Indiaas kastenstelsel

Het Indiase kastenstelsel is het gesloten systeem van jati's in India. Hoewel de vier varna's van brahmanen, kshatriya's, vaishya's en shudra's nog wel eens genoemd worden als de basis van het Indiase kastenstelsel, hebben deze vooral een theoretische betekenis en zijn het de jati's die het dagelijks leven beheersen.[1]:9 Om het onderscheid duidelijk te houden, kan varna daarom beter onvertaald blijven, terwijl jati zowel kaste als subkaste betekent.

Het kastenstelsel is met de ideeën van natie en etnoreligieuze gemeenschap een belangrijke uitgevonden traditie in India.[1]:366

Buiten de kerngebieden van het brahmanisme heeft kaste tot de koloniale tijd weinig invloed gehad. Over de invloed en de vorming binnen het kerngebied is veel controverse geweest. Een benadering geeft brahmanen een centrale rol die begonnen zou zijn in de Veda's, daarna geromantiseerd zou zijn in de Bhagavad Gita en uiteindelijk gecodificeerd in de Manusmriti. Een hierop aansluitende benadering is dat oriëntalisten kaste als de definiërende factor van de Indiase maatschappij zagen, waarna Britse kolonialisten ten tijde van Brits-Indië teruggrepen op de bijna vergeten Manusmriti, deze een centrale rol gaven en de hun bekende jati's onder de vier varna's indeelden, deze daarmee aan elkaar koppelend en door het gebruik tijdens het bestuur zouden de kasten daardoor een zelfwaarmakende beschrijving zijn geworden. Ook de bevrijdingsnationalisten zouden de Indiase samenleving daarna vanuit dit raamwerk hebben benaderd, zelfs in hun afwijzing van het kastenstelsel. Anderen stellen dat niet de brahmanen, maar de kshatriya's de bepalende varna waren. Dit laatste lijkt een goede beschrijving van de situatie in de militaire staten aan de rand van het brahmaanse kerngebied van voor de Britse kolonisatie, maar de invloed van de brahmanen kan moeilijk ontkend worden. Tussen deze uitersten overheerst dan ook het beeld dat varna en jati veranderlijke begrippen zijn geweest in de lange geschiedenis vanaf de vedische tijd.[1]:20-24

Na de onafhankelijkheid zag de overheid van het nieuwe India zich gedwongen een tegenstrijdig beleid te voeren waarbij enerzijds gepoogd werd om tot een kasteloze maatschappij te komen en het anderzijds het lot wilde verbeteren van achtergestelde kasten. Hoewel sindsdien grote groepen een groei van zeggenschap en welvaart hebben gezien, heeft dit beleid met reserveringen voor achtergestelde kasten het kastenstelsel verder bevestigd.

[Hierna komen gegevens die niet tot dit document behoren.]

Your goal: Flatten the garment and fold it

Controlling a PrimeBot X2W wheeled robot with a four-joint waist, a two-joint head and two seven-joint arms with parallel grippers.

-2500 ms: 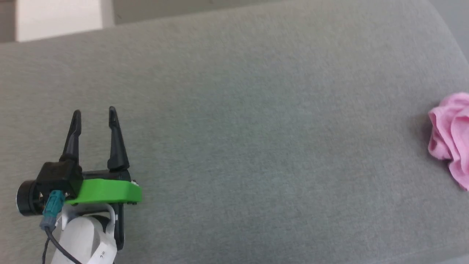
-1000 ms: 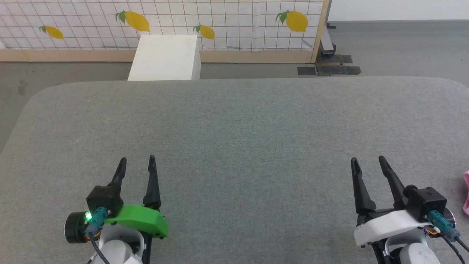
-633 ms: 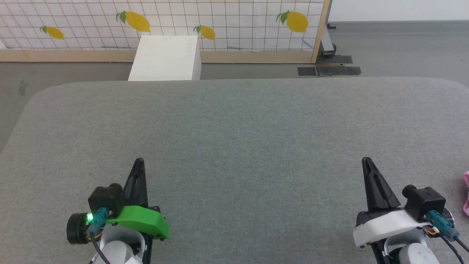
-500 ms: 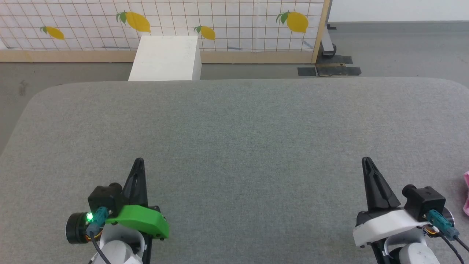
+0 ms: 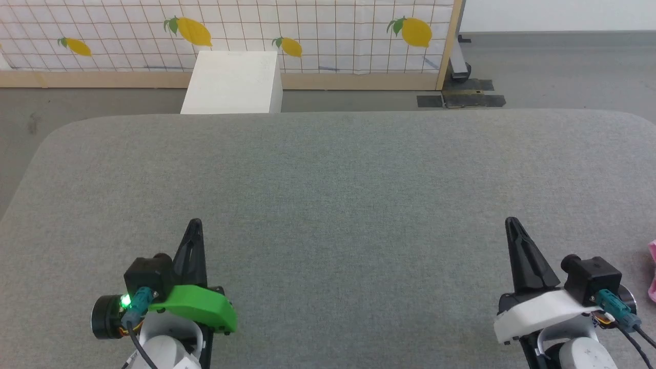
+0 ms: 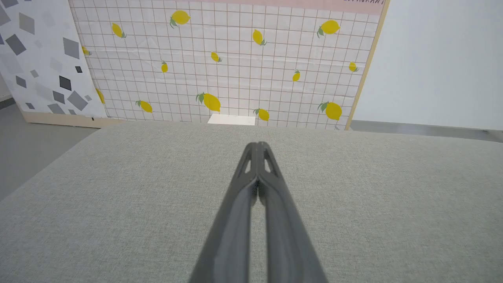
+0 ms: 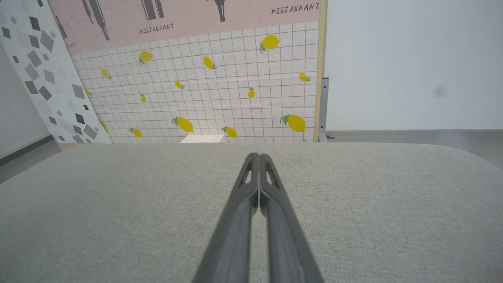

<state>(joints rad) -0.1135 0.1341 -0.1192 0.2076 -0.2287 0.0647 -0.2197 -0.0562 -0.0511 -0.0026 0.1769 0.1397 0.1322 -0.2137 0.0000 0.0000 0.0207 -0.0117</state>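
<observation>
The garment (image 5: 652, 271) shows as a sliver of pink cloth at the right edge of the head view, lying on the grey padded table (image 5: 333, 184). My right gripper (image 5: 511, 222) is shut with nothing in it, a short way to the left of that cloth. Far off at the lower left, my left gripper (image 5: 195, 224) is shut and empty too. Both point away from me over the table. In the left wrist view my left gripper (image 6: 257, 146) has its fingers pressed together, and my right gripper (image 7: 259, 157) looks the same in the right wrist view.
A white box (image 5: 231, 82) stands on the floor just beyond the table's far edge. Behind it runs a panel with a lemon-print grid (image 5: 318, 31). The table's far corners are rounded.
Both grippers closed from open to shut about half a second ago and have stayed put since. Before that the head camera swung from a close view of the table to this wider one.
</observation>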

Hoewel de varna's voortkomen uit het brahmanisme en daarom vooral met het hindoeïsme worden geassocieerd, onderschrijven ook de aanhangers van andere religies delen van het kastenstelsel. Zo kwamen zowel Gautama Boeddha, de stichter van het boeddhisme, en Mahavira, de stichter van het jainisme, uit een lijn van kshatriya's en verwierpen niet zozeer de varna's als wel de positie van de brahmanen daarin. Dit werkte ook later door en zo zijn de sikhs zich bewust wie behoort tot de boerenkaste van de jat sikhs en wie behoort tot hogere kasten als de khatri en de arora, terwijl in Zuid-India sommige christenen zich wel laten voorstaan op hun brahmaanse afkomst. Voor moslims was het tot voor kort niet ongewoon om de rajput-idealen te onderschrijven.[1]:18

Ook Mahatma Gandhi verwierp het kastenstelsel niet, maar wilde onaanraakbaren en adivasi verheffen tot wat hij zag als de superieure levenswijze van de zuivere kasten.